Exercise details → The word "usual" marks the lines to copy; find all of them in the entries below.
■ ■ ■ ■ ■
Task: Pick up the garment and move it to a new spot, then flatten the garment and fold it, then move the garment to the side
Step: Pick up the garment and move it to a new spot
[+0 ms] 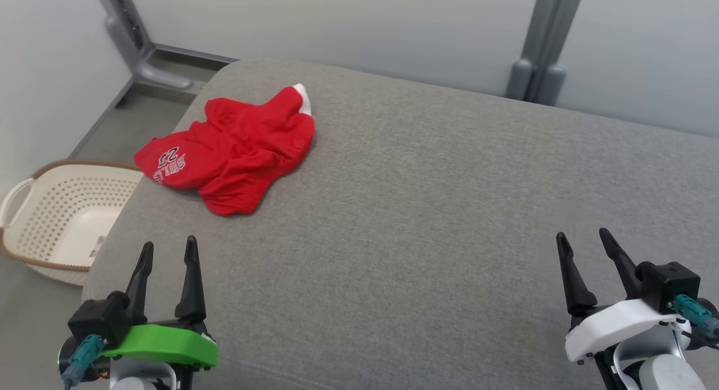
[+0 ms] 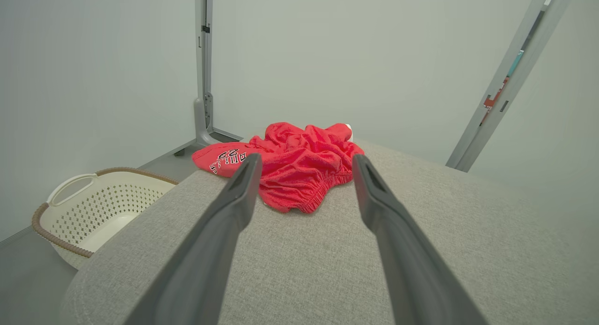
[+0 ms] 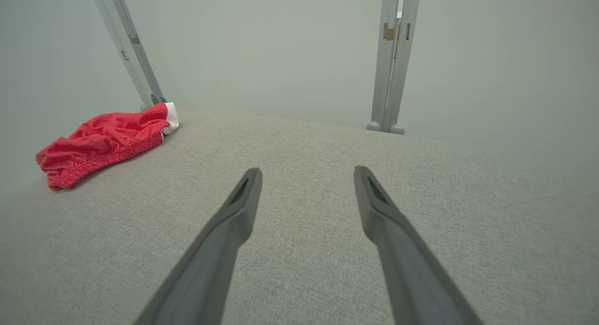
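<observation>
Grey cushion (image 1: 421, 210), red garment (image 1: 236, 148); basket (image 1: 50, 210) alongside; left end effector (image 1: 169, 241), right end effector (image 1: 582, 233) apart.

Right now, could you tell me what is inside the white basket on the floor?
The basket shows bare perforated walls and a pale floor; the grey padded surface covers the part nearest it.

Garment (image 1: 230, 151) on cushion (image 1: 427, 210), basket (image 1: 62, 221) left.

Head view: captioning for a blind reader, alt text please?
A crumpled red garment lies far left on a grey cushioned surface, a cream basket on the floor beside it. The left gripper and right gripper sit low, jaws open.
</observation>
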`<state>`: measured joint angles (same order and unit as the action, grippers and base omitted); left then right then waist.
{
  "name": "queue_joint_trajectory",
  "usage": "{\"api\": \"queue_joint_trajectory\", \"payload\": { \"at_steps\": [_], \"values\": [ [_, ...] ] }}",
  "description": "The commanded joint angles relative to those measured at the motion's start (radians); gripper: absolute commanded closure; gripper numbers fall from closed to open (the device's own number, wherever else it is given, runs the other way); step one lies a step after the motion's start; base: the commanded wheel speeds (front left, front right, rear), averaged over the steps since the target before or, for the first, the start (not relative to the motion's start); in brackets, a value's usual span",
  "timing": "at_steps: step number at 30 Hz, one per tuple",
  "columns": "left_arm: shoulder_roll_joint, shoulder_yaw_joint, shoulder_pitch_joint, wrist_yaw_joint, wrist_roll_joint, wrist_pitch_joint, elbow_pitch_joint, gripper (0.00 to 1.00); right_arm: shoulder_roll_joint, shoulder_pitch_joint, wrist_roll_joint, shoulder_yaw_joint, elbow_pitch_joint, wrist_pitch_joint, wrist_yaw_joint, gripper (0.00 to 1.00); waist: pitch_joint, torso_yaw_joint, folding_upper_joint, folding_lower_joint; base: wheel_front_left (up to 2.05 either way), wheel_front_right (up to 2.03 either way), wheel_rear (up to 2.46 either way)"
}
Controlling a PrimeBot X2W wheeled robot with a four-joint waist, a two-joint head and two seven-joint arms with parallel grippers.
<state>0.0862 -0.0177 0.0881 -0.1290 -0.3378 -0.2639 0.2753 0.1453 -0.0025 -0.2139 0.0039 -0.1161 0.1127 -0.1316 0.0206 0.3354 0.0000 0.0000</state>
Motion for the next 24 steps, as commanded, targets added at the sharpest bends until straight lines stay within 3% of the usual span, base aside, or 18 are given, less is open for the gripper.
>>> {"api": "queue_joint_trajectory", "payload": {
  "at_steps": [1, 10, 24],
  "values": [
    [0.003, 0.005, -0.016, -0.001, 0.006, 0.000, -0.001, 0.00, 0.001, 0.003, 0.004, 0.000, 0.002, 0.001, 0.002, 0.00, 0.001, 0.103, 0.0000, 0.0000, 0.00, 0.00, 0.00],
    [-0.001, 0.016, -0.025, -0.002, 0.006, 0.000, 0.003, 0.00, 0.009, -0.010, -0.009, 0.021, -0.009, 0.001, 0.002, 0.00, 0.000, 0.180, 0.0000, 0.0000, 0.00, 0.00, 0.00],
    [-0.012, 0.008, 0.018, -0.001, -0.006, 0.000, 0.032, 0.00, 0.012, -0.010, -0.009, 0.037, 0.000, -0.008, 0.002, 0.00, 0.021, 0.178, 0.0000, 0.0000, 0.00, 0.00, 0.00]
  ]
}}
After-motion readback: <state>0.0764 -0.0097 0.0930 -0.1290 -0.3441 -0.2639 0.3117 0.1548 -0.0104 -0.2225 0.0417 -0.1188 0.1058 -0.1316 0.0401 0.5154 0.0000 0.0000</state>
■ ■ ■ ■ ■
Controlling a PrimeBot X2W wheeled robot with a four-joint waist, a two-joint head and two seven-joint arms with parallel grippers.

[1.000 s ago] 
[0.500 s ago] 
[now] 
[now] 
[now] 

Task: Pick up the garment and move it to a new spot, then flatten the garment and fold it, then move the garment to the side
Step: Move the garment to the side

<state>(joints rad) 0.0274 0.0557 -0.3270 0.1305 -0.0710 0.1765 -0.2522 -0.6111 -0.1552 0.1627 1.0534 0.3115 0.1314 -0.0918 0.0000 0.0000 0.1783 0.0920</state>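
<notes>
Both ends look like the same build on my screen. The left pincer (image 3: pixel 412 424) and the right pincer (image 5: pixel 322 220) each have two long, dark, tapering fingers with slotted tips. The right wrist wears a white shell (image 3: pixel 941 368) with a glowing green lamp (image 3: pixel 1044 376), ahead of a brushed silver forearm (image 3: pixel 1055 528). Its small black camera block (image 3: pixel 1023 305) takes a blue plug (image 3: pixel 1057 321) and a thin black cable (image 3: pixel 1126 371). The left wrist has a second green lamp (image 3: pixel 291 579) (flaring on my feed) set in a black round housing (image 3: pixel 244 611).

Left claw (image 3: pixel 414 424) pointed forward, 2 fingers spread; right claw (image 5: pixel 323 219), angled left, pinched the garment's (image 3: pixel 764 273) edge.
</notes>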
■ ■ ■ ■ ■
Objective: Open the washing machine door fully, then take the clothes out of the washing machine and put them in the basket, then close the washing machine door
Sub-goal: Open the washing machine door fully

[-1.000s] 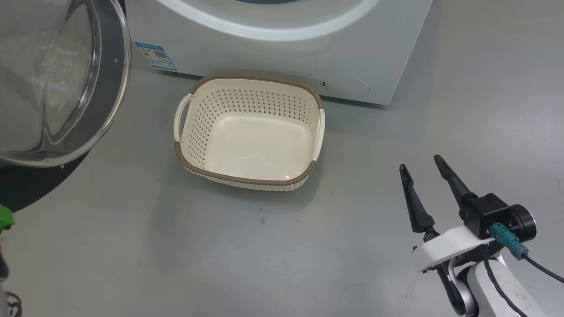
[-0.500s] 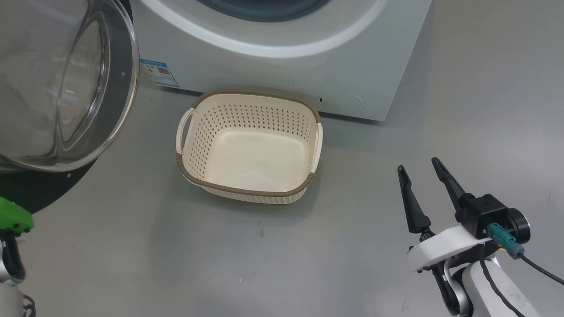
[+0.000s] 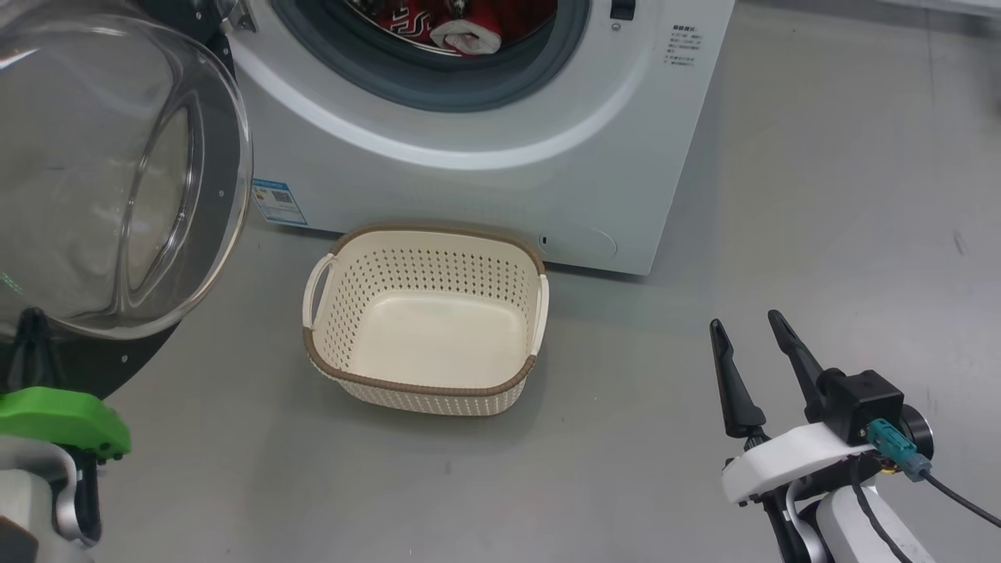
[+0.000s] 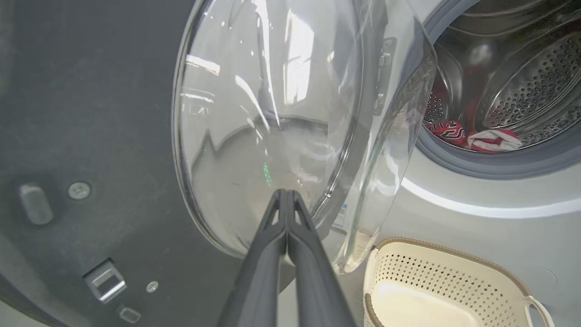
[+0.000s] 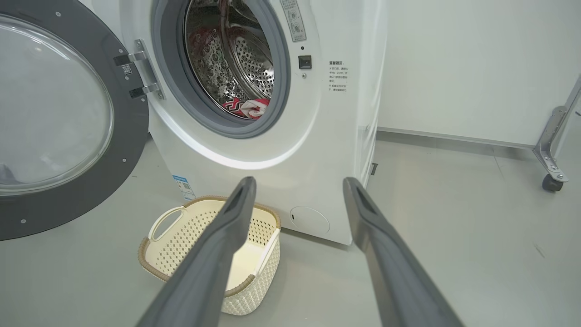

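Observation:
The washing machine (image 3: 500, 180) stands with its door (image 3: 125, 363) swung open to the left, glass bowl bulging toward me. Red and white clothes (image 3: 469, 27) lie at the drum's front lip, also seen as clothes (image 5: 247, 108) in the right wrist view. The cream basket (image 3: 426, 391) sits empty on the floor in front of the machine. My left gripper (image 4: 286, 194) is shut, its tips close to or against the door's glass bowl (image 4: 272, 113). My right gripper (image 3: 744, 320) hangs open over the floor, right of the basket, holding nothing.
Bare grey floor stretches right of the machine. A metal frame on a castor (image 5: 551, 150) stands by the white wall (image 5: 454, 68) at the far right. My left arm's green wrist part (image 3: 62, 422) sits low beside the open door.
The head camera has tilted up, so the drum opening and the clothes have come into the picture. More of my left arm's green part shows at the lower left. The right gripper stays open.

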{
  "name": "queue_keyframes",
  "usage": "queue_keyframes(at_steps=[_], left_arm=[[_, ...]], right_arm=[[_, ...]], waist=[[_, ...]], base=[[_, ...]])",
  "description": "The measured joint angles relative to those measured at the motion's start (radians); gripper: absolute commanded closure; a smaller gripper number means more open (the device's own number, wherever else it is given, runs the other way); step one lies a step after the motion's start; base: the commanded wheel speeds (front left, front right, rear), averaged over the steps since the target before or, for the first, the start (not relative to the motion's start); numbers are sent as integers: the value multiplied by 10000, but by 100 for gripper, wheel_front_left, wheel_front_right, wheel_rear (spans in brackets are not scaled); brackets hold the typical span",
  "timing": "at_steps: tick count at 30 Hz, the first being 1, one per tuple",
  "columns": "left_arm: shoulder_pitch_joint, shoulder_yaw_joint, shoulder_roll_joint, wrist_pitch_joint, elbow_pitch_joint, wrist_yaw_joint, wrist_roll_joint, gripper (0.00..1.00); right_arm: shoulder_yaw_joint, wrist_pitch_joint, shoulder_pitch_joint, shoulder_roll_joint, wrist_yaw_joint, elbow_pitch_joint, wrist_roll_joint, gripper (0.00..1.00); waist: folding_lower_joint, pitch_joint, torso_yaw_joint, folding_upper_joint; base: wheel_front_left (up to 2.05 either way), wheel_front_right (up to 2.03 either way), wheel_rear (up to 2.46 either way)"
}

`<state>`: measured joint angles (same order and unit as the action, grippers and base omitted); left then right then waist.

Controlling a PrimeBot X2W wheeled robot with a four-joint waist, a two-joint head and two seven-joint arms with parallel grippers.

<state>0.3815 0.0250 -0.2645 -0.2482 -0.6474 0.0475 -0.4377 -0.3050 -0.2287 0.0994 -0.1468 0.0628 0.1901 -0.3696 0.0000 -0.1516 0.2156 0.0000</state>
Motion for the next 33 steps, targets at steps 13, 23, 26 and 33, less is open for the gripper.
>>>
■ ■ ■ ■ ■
Expected answer →
  "description": "The commanded joint angles relative to those measured at the motion's start (radians); gripper: absolute commanded closure; gripper numbers fall from closed to open (the device's own number, wherever else it is given, runs the other way); step one lies a step after the motion's start; base: the commanded wheel speeds (front left, front right, rear), averaged over the steps since the target before or, for the first, the start (not relative to the motion's start); in brackets, a value's usual span",
Motion for the next 24 steps, as commanded, targets added at the sharpest bends until straight lines stay within 3% of the usual span, base aside, or 18 are given, less is open for the gripper.

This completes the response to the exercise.